Nicola Nuti
Arteria è nome immaginoso, gioco di parole: circolazione vitale, fabbrica d'arte. È, più semplicemente, il nome di coloro che, al riparo postindustriale di un capannone di 600 metri quadrati, nelle vicinanze del centro storico di Prato, hanno organizzato il loro spazio creativo; come se avessero scritto sulla soglia le stesse parole di Kirchner che accoglievano una volta gli aderenti al movimento tedesco «Die Brücke»: «E dei nostri chiunque immediatamente e autenticamente riproduce ciò che lo spinge a creare». Ma Arteria non è nata in tempi di così naturale aggregazione delle forze creative; piuttosto in un'epoca di difficoltoso ripensamento dell'arte e dei moduli espressivi e a chi la frequenti si configura come una specie di isola che permette la sosta lungo la migrazione, un momento di comunanza e verifica nel corso del lavoro di ognuno. Seguire questo cantiere artistico significa dare rilievo alle circostanze dell'evento creativo nei termini di fatti organizzati in cronaca prima che in storia ed è come formarsi dei giudizi in presa diretta con l'evolversi delle opere.

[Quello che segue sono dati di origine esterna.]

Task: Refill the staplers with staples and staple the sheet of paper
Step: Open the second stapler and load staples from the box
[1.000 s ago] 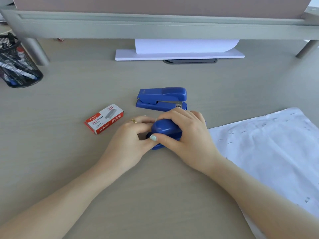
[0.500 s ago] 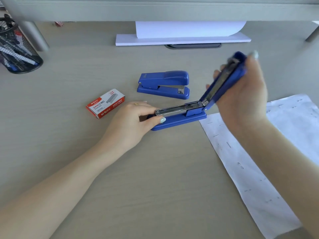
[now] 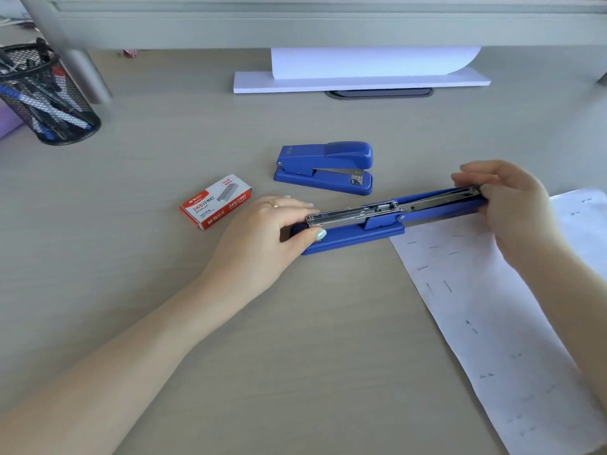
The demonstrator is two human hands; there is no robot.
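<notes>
A blue stapler (image 3: pixel 368 229) lies on the desk, folded out flat with its metal staple channel facing up. My left hand (image 3: pixel 262 231) holds down its base end at the left. My right hand (image 3: pixel 512 205) grips the swung-back top cover at the right, over the paper. A second blue stapler (image 3: pixel 325 167) stands closed just behind. A red and white staple box (image 3: pixel 215 201) lies closed to the left of my left hand. The white sheet of paper (image 3: pixel 492 310) at the right carries several staples.
A black mesh pen cup (image 3: pixel 42 96) stands at the far left. A white stack of paper (image 3: pixel 361 82) lies at the back under a grey shelf (image 3: pixel 328 24). A shelf leg (image 3: pixel 85 73) rises beside the cup.
My right hand has swung the stapler's top cover from closed, up and over, down to nearly flat at the right. My left hand has stayed on the base.
</notes>
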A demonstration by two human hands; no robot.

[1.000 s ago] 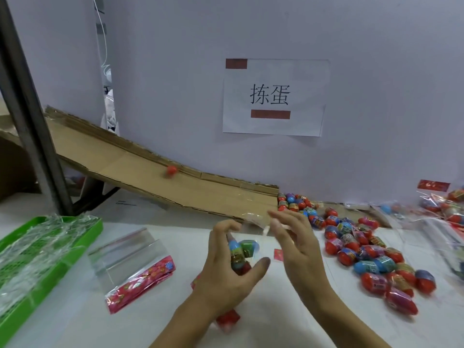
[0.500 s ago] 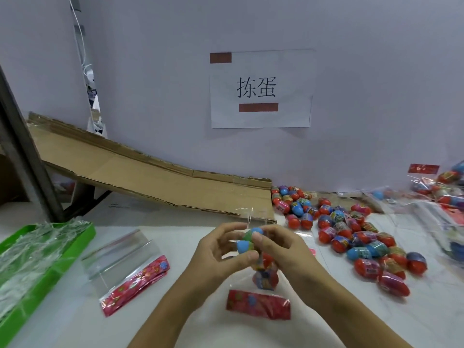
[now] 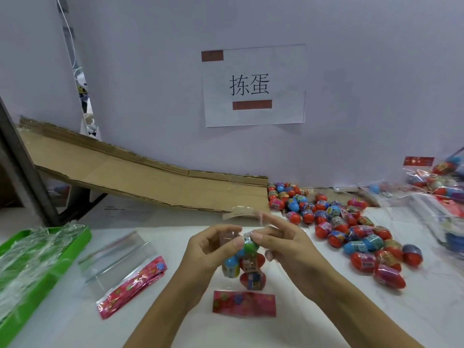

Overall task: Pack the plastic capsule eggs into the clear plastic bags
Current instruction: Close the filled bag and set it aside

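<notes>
A: How are the hands positioned?

B: A clear bag is pinched at its top between the left hand and the right hand, above the white surface. Several eggs are seen inside it, a green one uppermost. The bag's red printed header hangs lowest, near the surface.

A: Where is the remaining stock?

B: A loose pile of eggs is located to the right, at the foot of a cardboard ramp. An empty bag lies to the left, beside a green tray. Filled bags are stacked far right.
</notes>
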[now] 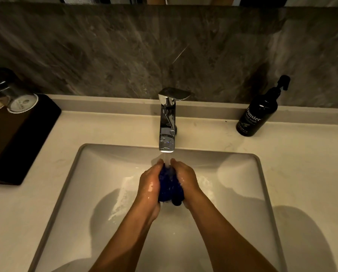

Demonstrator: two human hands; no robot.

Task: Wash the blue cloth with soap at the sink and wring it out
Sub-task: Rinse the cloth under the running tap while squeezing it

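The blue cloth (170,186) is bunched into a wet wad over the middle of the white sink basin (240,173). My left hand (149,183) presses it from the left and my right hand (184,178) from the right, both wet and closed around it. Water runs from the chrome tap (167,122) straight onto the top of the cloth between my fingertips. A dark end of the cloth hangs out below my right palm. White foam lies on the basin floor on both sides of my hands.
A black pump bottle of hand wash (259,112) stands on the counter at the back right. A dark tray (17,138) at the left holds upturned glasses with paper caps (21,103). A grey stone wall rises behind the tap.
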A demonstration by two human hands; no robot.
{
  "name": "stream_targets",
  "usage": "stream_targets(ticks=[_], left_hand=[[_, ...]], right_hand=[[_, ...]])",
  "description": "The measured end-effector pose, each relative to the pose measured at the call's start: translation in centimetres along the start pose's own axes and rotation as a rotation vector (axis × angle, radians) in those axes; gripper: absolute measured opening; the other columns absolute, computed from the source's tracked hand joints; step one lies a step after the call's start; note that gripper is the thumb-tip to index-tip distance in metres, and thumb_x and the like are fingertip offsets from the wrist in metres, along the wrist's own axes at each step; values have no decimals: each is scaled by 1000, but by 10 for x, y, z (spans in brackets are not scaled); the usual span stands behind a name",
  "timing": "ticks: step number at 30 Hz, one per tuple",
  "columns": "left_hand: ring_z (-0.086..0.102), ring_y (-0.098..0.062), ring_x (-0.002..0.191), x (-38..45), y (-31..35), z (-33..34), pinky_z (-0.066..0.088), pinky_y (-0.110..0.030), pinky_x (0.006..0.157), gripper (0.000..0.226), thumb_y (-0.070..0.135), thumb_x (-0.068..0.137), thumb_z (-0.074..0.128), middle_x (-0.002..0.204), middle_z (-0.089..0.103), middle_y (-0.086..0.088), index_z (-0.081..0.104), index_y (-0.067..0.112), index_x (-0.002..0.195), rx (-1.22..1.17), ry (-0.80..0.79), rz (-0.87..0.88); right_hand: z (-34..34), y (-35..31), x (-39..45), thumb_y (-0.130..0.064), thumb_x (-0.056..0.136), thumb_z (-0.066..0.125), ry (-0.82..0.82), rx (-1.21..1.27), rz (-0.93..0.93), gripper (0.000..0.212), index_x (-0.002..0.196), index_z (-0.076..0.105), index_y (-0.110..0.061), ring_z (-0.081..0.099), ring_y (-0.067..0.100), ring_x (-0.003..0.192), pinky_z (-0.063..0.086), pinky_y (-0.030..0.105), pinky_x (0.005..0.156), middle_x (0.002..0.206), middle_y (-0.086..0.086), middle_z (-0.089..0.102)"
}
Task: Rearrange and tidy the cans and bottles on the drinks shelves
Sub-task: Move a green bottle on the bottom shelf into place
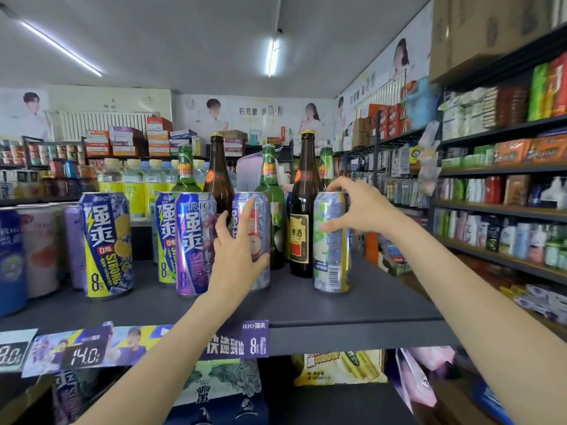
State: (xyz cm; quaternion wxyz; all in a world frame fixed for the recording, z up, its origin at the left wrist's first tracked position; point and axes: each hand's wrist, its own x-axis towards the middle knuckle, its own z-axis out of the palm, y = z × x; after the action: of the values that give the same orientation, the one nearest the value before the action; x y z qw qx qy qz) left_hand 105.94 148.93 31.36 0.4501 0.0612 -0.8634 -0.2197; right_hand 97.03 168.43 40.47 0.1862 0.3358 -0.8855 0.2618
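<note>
Head view: dark shelf [306,305] at chest height, loaded with cans and bottles. Left hand [236,253] wrapped around a silver-blue can with a red label [256,240], thumb at its right side, fingers curled up its left; grip clamped on that can, which stands upright on the shelf, touching a purple RIO can [194,243] on its left. Right hand [359,207] arched over a pale green-and-white can [331,243] standing upright toward the shelf's right end, fingertips on its top rim, thumb against its side; grip closed on it. Between and behind the two held cans, a brown beer bottle [303,207] and a green bottle [271,194]. Farther left, a blue-and-yellow can [107,243] standing apart. Along the shelf's front edge, price tags [82,354].
</note>
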Motion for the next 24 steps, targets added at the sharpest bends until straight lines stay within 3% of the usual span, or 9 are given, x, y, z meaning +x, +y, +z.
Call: stream_targets(ticks=[1,3,5,9,12,15,20,22,24], left_hand=[[32,-38,130,1,-1,1,34,-44,102,97,13,80,70,150,8,-16,0,46,139,-20,-5,5],[34,-37,129,2,-3,1,35,-43,101,98,12,80,70,149,10,-16,0,46,139,-15,-9,-6],[33,-41,126,0,-2,2,35,-46,100,94,11,78,72,147,16,-20,11,36,146,101,48,24],[41,-42,121,1,6,7,41,-49,95,82,-3,67,70,135,37,-26,34,16,138,197,270,316],[41,-33,121,10,25,23,44,-42,96,73,0,76,64,133,37,-18,33,14,140,67,181,344],[38,-25,125,19,45,52,36,-25,95,76,11,84,63,139,31,-12,19,15,146,-30,63,216],[30,-31,134,50,51,94,30,-38,107,103,29,80,72,148,26,-19,-3,9,148,-291,-142,-314],[36,-31,130,56,47,104,36,-38,104,104,32,75,76,143,35,-17,6,7,147,-312,-187,-397],[47,-25,117,56,45,107,46,-34,88,92,32,71,79,135,44,-13,23,9,141,-311,-179,-435]], right_hand=[[3,-2,2,-37,68,80,-8,3,-18,65,121,44,-28,51,25,105,49,32,63,122,5,45],[7,-6,7,-38,69,80,-12,-35,-37,65,122,43,-28,51,23,99,44,32,67,118,4,45],[9,-3,10,-38,69,79,-10,-61,-14,65,122,43,-28,53,23,93,45,33,71,117,4,46],[2,17,13,-42,71,78,19,-190,103,69,126,39,-26,55,28,98,41,33,67,123,8,45],[-3,32,14,-43,72,77,42,-233,189,72,129,38,-25,54,32,104,38,33,69,129,11,42],[-5,42,19,-43,74,75,22,-203,200,68,129,38,-26,53,32,105,40,35,72,130,10,41],[-2,49,21,-43,77,73,12,-206,156,69,132,34,-26,53,32,108,39,33,69,134,10,38],[-1,52,20,-45,78,72,25,-201,159,70,133,33,-27,53,33,109,39,33,69,135,10,37],[0,54,19,-46,78,71,35,-204,155,68,132,34,-28,53,34,109,39,34,69,134,10,37]])
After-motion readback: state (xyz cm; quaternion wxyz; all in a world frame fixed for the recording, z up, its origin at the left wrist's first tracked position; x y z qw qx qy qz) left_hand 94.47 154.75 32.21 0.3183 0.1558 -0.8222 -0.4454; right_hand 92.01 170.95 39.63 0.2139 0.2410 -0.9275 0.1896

Il linguaggio visivo è un insieme di norme e di abitudini, è un orizzonte illimitato, aperto all'esplorazione: racchiude in sé ogni possibile creazione visuale. E dunque lo spazio in cui l'artista si trova ad agire, un'area potenziale, aperta alla scelta, al rifiuto, all'azione, alla contestazione. In questo senso gli artisti di Arteria conducono implicitamente, seppure secondo linee ben differenziate ed autonome, un'unica ed ampia ricerca, indirizzata a verificare il linguaggio visivo come «limite iniziale del possibile» (Rolando Barthes).
Proprio il limite tra l'immagine e la sua scorporazione in luce e colori, costituisce il nucleo espressivo dell'opera di Vincenzo Lauriola. La figura, già concepita in un'essenzialità di volumi, si dissolve in un sciame di pennellate che lascia filtrare bagliori, come un passaggio di energia. Lo spazio viene così spartito in due versanti, che si danno e si costituiscono come soglia di conoscenza, ma è la linea di separazione/congiunzione che contiene la potenzialità evocativa, è questo andare incontro alla dissoluzione che apre le porte dell'immaginario.